> Dataset records
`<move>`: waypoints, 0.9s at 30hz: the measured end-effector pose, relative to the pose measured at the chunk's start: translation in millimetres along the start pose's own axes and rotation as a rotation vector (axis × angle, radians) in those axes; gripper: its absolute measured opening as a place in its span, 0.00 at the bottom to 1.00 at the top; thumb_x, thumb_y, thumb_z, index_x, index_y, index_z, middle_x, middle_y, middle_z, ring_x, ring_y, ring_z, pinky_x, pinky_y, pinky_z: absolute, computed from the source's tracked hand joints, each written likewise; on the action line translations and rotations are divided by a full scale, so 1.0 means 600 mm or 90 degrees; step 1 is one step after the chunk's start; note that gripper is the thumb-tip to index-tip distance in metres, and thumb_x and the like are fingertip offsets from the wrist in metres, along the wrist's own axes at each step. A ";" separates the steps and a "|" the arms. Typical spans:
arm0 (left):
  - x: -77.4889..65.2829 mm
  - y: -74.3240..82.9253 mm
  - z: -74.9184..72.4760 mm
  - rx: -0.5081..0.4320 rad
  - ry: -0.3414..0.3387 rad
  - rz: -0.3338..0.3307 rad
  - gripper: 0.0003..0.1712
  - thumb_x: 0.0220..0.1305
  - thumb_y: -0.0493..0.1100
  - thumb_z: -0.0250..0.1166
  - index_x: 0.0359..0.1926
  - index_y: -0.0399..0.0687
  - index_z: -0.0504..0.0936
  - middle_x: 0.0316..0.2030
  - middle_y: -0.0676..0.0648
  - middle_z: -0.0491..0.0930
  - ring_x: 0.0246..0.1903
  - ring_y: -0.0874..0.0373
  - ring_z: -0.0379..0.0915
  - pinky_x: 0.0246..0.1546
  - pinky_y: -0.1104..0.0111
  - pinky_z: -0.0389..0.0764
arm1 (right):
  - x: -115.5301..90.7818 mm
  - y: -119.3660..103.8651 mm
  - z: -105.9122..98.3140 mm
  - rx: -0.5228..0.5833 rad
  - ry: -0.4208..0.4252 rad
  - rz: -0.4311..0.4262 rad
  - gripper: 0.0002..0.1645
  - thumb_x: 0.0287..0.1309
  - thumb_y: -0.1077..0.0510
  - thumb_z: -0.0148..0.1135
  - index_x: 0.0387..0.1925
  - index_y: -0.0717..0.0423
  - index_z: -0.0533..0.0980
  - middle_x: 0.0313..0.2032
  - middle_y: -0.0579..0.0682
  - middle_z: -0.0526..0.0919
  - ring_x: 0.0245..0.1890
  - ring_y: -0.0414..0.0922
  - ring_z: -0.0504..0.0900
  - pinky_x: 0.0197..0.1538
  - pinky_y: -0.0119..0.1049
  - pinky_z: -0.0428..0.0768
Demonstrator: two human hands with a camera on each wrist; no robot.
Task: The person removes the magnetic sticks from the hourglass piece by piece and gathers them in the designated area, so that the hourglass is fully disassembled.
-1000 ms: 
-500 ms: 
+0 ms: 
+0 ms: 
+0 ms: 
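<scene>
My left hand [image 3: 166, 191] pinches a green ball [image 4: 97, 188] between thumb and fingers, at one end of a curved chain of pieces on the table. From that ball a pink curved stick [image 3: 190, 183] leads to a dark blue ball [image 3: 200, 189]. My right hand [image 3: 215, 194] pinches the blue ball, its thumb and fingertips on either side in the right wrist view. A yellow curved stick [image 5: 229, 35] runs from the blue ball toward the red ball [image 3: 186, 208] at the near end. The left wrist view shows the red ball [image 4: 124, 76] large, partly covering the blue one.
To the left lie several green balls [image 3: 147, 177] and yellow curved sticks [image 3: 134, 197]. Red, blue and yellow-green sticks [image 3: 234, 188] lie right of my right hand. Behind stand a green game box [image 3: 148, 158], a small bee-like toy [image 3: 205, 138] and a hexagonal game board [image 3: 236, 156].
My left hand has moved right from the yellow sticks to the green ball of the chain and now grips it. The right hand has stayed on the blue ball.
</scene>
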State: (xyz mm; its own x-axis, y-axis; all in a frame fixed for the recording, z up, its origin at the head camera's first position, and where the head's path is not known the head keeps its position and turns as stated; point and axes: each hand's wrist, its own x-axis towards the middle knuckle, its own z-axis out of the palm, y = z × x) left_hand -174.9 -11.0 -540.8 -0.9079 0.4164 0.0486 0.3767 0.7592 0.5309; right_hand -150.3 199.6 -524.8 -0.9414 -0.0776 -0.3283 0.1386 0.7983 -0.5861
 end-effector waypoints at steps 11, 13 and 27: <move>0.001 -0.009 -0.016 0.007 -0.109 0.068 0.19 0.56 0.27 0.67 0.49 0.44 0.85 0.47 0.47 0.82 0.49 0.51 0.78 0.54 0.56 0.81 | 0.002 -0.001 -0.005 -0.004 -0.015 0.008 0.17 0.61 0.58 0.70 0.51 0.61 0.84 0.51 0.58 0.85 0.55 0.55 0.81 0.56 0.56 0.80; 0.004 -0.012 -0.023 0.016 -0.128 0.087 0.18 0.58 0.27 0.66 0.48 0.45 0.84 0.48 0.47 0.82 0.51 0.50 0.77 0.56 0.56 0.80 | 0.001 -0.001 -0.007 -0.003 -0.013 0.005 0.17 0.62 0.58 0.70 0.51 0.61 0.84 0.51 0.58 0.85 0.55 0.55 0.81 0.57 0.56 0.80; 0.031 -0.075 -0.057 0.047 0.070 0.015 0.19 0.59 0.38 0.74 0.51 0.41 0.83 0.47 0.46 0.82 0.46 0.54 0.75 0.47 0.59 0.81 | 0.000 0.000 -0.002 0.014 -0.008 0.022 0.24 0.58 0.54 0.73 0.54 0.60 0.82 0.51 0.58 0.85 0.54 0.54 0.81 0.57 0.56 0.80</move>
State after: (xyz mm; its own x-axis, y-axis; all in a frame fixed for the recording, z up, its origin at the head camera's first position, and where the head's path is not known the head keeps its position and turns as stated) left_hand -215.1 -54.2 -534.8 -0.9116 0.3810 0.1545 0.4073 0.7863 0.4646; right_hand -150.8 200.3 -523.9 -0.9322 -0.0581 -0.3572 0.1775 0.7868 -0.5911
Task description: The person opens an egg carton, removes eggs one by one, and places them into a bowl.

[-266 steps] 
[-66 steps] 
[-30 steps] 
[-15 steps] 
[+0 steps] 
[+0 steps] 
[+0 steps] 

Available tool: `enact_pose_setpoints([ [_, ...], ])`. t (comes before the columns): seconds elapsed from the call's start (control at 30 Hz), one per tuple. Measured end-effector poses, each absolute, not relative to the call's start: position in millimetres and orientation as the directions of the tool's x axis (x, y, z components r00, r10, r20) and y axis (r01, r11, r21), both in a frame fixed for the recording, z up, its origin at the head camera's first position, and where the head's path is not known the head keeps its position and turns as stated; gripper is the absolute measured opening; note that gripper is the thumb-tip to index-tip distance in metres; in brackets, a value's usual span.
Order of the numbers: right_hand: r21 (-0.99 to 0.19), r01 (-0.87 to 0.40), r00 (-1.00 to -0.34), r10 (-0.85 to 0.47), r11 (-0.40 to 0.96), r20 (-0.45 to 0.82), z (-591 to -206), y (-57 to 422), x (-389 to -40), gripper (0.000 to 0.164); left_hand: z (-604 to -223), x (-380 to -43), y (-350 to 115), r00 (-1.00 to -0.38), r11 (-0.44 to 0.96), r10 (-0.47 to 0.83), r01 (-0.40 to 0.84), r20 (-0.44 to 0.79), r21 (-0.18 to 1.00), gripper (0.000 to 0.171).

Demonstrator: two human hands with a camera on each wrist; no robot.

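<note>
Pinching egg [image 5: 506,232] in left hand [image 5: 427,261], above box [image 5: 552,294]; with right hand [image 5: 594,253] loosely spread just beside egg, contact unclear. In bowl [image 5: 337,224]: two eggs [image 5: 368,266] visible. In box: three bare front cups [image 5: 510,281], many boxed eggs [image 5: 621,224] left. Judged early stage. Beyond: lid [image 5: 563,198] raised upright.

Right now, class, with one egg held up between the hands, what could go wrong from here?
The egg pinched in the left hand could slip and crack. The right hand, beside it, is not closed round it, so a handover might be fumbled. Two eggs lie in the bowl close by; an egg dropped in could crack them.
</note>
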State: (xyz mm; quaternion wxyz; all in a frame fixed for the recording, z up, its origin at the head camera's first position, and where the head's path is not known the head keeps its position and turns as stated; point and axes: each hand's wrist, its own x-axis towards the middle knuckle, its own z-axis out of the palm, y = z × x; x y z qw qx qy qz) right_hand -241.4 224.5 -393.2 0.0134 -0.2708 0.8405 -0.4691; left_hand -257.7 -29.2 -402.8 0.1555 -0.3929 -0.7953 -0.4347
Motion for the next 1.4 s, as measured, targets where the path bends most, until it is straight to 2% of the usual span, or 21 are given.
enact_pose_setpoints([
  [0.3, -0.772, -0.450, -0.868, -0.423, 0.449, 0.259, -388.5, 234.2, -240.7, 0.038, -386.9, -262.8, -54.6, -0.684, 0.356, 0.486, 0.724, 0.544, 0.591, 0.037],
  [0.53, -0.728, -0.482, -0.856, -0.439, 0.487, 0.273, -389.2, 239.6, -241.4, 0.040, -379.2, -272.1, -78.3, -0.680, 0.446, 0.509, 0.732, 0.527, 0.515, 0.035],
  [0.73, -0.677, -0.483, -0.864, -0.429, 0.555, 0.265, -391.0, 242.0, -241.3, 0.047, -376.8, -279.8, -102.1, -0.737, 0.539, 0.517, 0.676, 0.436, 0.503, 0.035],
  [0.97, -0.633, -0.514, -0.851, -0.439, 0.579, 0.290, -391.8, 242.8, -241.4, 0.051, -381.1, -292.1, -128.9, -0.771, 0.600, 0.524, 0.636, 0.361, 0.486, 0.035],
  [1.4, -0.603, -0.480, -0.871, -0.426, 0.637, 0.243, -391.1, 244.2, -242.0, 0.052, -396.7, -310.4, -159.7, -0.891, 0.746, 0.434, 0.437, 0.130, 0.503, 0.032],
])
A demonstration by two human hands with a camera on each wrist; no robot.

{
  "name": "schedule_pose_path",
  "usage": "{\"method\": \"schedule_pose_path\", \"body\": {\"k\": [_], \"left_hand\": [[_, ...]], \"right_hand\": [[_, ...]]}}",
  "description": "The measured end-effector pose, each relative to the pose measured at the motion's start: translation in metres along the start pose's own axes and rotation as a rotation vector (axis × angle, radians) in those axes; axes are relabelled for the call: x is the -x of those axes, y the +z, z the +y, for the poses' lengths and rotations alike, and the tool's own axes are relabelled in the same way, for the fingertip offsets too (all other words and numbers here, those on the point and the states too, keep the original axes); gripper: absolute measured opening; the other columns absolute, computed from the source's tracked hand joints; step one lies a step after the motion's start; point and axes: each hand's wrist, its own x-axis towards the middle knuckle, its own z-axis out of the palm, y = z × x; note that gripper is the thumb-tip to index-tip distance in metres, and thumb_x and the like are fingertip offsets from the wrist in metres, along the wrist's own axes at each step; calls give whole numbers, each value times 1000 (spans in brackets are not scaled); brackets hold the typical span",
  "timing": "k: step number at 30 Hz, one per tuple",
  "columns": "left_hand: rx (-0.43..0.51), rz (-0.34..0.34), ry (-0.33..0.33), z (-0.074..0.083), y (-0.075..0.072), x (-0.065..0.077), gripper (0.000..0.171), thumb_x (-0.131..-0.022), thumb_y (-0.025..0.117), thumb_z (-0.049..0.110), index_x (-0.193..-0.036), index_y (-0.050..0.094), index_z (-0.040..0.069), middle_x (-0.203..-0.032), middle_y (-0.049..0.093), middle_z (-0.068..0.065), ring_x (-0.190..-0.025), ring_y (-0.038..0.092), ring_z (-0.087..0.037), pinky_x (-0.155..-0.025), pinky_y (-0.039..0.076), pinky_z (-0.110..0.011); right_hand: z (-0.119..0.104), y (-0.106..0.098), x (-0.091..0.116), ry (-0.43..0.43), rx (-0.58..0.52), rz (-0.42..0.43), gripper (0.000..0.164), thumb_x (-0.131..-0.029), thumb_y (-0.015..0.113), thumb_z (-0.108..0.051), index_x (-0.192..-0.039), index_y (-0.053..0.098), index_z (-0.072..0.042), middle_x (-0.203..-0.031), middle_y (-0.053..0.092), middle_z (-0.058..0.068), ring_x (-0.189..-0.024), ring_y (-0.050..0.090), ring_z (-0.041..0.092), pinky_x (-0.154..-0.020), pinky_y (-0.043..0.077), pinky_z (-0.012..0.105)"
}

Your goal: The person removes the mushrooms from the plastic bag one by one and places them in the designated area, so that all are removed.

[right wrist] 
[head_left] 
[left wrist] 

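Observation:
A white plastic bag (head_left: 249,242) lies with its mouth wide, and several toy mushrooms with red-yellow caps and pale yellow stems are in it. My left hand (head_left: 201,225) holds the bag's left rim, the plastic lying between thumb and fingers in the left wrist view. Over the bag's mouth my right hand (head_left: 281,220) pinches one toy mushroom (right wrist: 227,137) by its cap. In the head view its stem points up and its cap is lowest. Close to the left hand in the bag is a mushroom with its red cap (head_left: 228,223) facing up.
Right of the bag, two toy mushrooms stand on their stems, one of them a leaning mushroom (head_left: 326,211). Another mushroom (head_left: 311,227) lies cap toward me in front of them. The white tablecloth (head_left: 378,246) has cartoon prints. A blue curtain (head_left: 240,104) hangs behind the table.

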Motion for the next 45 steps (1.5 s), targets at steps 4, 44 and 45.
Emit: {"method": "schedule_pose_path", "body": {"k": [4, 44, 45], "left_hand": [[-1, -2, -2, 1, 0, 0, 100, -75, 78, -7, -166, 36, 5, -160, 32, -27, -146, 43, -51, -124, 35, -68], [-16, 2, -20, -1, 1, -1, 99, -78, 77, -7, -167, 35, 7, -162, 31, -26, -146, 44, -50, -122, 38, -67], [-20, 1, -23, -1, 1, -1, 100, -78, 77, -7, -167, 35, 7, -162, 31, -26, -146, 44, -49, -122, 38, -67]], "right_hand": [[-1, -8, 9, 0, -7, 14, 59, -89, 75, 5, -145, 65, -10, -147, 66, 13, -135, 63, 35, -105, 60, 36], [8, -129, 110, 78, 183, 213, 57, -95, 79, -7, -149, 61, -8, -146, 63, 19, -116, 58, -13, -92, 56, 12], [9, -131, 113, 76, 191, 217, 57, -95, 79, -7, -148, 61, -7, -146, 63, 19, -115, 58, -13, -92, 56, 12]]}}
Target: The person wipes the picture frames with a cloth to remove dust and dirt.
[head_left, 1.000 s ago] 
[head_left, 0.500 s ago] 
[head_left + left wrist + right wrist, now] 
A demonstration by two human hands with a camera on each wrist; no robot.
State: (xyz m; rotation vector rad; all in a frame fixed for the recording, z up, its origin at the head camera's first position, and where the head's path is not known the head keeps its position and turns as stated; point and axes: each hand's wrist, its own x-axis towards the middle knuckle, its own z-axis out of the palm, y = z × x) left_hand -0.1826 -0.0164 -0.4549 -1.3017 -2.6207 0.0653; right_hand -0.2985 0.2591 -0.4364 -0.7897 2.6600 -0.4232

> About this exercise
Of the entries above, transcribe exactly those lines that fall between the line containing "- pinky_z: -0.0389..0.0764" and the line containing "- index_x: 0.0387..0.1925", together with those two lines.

> Solution to this task
  - pinky_z: -0.0389..0.0764
arm1 (right):
  - x: -115.5301..90.7818 mm
  - y: -119.3660..103.8651 mm
  - z: -105.9122..98.3140 mm
  - rx: -0.5228..0.5833 rad
  - ry: -0.4208..0.4252 rad
  - rz: -0.4311..0.4262 rad
  - gripper: 0.0002..0.1645
  - thumb_x: 0.0287..0.1309
  - thumb_y: -0.1077..0.0510
  - thumb_z: -0.0148..0.1135
  - index_x: 0.0387..0.1925

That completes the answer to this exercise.